Hello DDD
- DDD is a software design methodology, DDD is a means to guide us in doing software engineering design. It provides various types of techniques for cutting engineering models with, such as; domains, bounded contexts, entities, value objects, aggregation, factories, warehousing, and so on. With the guidance of DDD, we can invest more time upfront and plan more rationally for a sustainable iterative engineering design.
- There is a consensus set of engineering two-phase design tools in DDD, including: strategic design, tactical design
- Strategic design, DDD architecture mainly responds to complex business system requirements, through the process of abstraction, partitioning, reasonable split into independent multiple microservices, so as to divide and conquer. With the evaluation of whether the split is reasonable or not, it is in the requirements of the development of on-line time, whether each time a large number of operations of multiple microservice development and on-line. Such a strategic design is a failed microservice monolithic design. So a handful of medium-sized monolithic applications surrounded by a service ecosystem makes more sense.

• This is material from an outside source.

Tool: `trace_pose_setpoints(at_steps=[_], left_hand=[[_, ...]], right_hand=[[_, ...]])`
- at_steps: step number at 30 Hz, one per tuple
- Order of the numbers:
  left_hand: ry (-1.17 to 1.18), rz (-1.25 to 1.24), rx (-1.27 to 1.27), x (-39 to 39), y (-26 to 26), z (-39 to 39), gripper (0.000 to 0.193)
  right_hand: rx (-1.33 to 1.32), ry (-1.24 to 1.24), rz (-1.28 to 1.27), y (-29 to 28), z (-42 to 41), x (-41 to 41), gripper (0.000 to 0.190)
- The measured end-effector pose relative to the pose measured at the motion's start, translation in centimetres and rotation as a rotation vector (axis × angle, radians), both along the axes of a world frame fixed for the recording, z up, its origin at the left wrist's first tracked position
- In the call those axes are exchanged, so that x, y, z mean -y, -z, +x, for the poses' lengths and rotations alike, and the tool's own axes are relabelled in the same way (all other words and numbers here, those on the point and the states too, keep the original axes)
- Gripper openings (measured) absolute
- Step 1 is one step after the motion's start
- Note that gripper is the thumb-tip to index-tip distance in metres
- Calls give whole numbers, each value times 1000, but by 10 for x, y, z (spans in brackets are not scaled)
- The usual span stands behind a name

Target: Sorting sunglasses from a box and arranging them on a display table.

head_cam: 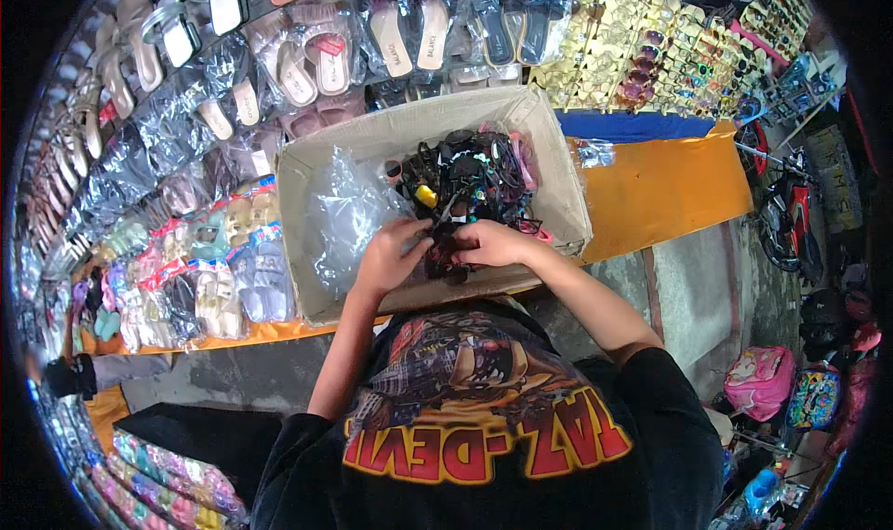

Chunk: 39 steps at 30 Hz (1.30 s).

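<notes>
A large open cardboard box (427, 301) stands before me. A tangled heap of sunglasses (481, 167) fills its right part, and a clear plastic bag (349, 216) lies in its left part. At the near edge of the heap, my left hand (398, 251) has its thumb and fingers bent around a small space beside dark sunglasses (446, 240). Facing it, my right hand (488, 244) reaches into the same dark pieces with curled fingers. What the fingertips touch or hold cannot be made out clearly. A yellow-lensed pair (426, 196) lies in the heap beyond my left hand.
Wrapped sandals (265, 286) surround the box's left and far sides. Beyond its far right corner stands a display of sunglasses (642, 48). An orange-covered table (663, 188) extends to the right. A person (77, 376) is at the far left, and a motorcycle (795, 223) stands at the right.
</notes>
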<state>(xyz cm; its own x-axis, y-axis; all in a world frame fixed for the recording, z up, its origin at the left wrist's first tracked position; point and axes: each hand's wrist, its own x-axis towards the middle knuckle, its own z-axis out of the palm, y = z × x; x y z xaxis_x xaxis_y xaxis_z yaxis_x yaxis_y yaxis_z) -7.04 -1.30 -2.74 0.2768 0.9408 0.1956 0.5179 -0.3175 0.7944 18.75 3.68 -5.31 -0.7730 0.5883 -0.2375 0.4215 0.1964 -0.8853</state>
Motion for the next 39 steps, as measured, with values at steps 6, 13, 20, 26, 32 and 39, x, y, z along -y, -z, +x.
trace_pose_setpoints(at_steps=[6,13,20,26,32,39], left_hand=[[28,-110,-75,4,9,2,24],[-265,-192,198,10,15,-1,18],[-495,-385,595,12,26,-14,17],[-503,-407,584,20,30,-7,19],[-565,-308,315,19,17,-13,24],[-726,-37,-218,5,15,-48,30]], right_hand=[[12,-36,76,13,-2,1,32],[-179,85,160,11,2,7,38],[-260,397,-188,-2,0,0,16],[-332,541,-175,11,2,-2,15],[-470,610,-163,15,8,-1,16],[-529,839,-192,20,18,-7,12]])
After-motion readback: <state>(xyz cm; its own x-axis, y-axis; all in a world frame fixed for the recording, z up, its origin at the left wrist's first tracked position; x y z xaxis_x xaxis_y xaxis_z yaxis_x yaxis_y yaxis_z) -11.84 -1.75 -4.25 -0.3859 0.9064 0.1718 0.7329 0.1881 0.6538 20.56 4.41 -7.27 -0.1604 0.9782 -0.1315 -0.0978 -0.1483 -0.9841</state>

- Tactical Design: In this category, the main focus is on how to express business concepts based on object-oriented thinking and using domain models. Often in architectures that don't do domain modeling, which is usually mapped to the MVC three-tier architecture, the
Service + Data Model
The development model of the service will be flat, a large number of, flat out very complex business logic code. Coupled with the separation of behavioral objects and functional logic, the development of anemic models, so that the behavioral objects of the constant cross use, but also so that the system continues to increase the complexity, and to the root cause of the difficult to maintain. So this stage to design every model that can express the concept of the domain, and the use of entities, aggregation, domain services to carry.
Concept of DDD
What is the congestion model?
What is included in the field?
Entities, aggregates, value objects, what's the difference?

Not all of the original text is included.